Stability vs. latest features: When choosing your driver version, consider the trade-off between stability and access to the latest features. Older drivers like version 470 are more stable and widely tested, while newer versions like 550 offer the latest updates and support for newer hardware.
GPU compatibility: Ensure that the driver you select is compatible with your GPU model. The automatic detection method mentioned above typically handles this well.
Bundled CUDA runtime: The NVIDIA driver comes with a minimal CUDA runtime (i.e., version 12.2) necessary for running basic CUDA applications. However, it does not include the full CUDA toolkit required for development purposes.

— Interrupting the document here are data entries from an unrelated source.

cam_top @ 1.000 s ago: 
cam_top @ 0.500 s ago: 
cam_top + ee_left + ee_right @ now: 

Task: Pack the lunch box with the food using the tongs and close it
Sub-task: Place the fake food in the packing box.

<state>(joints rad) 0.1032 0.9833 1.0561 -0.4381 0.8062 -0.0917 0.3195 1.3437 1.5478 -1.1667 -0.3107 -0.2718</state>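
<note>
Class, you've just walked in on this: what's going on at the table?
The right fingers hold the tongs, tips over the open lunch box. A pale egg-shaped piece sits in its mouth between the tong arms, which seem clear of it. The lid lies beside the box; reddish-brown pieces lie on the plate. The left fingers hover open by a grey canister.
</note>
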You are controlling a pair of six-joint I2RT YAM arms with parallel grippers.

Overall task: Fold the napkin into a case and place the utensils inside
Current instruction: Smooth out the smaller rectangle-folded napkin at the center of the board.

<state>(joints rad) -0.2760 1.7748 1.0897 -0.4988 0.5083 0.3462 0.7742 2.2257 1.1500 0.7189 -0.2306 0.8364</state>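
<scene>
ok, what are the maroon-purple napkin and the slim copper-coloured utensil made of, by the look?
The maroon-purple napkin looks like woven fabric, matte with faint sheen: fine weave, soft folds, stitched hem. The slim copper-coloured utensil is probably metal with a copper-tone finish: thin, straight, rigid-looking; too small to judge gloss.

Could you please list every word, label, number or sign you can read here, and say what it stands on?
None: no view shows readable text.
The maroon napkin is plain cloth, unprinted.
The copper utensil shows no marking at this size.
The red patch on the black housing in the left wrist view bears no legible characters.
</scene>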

The runtime version bundled with the driver will not change even if you separately install a proper CUDA runtime or toolkit.

To see where the CUDA runtime is located on your system, you can run:

$ find /usr -name libcuda.so*
/usr/lib/x86_64-linux-gnu/libcuda.so.1
/usr/lib/x86_64-linux-gnu/libcuda.so
/usr/lib/x86_64-linux-gnu/libcuda.so.535.171.04
/usr/lib/i386-linux-gnu/libcuda.so.1
/usr/lib/i386-linux-gnu/libcuda.so
/usr/lib/i386-linux-gnu/libcuda.so.535.171.04

This command will display the paths to the installed CUDA runtime libraries, which are essential for running CUDA-enabled applications.

Compute capability

Compute capability determines the hardware capabilities of your GPU and cannot be upgraded through software. Here's a table summarizing the compute capabilities of various NVIDIA GPU architectures:

Architecture	Compute Capability	GPU Models
Volta	7.0	V100
Turing	7.5	GeForce RTX 20xx, Quadro RTX 8000 and RTX 6000, Tesla T4
Ampere	8.x	A100 (8.0), GeForce RTX 30xx (8.6), RTX A6000 (8.6)
Ada Lovelace	8.9	GeForce RTX 40xx, RTX 6000 Ada
Hopper	9.0	H100, H200
Blackwell	10.x	B100, B200, GeForce RTX 5090

To check the compute capability of your GPU, you can use the following command:

$ nvidia-smi --query-gpu=compute_cap --format=csv
compute_cap
8.6
8.6

For more detailed information on compute capabilities and their implications, refer to the NVIDIA CUDA C Programming Guide.

CUDA and cuDNN

When working with CUDA, it is important to distinguish between the CUDA runtime and the CUDA toolkit, similar to the difference between the Java Runtime Environment (JRE) and the Java Development Kit (JDK). The NVIDIA driver includes a minimal CUDA runtime that enables you to run basic CUDA-enabled applications. However, this runtime is limited and does not include all the components needed for more advanced CUDA tasks.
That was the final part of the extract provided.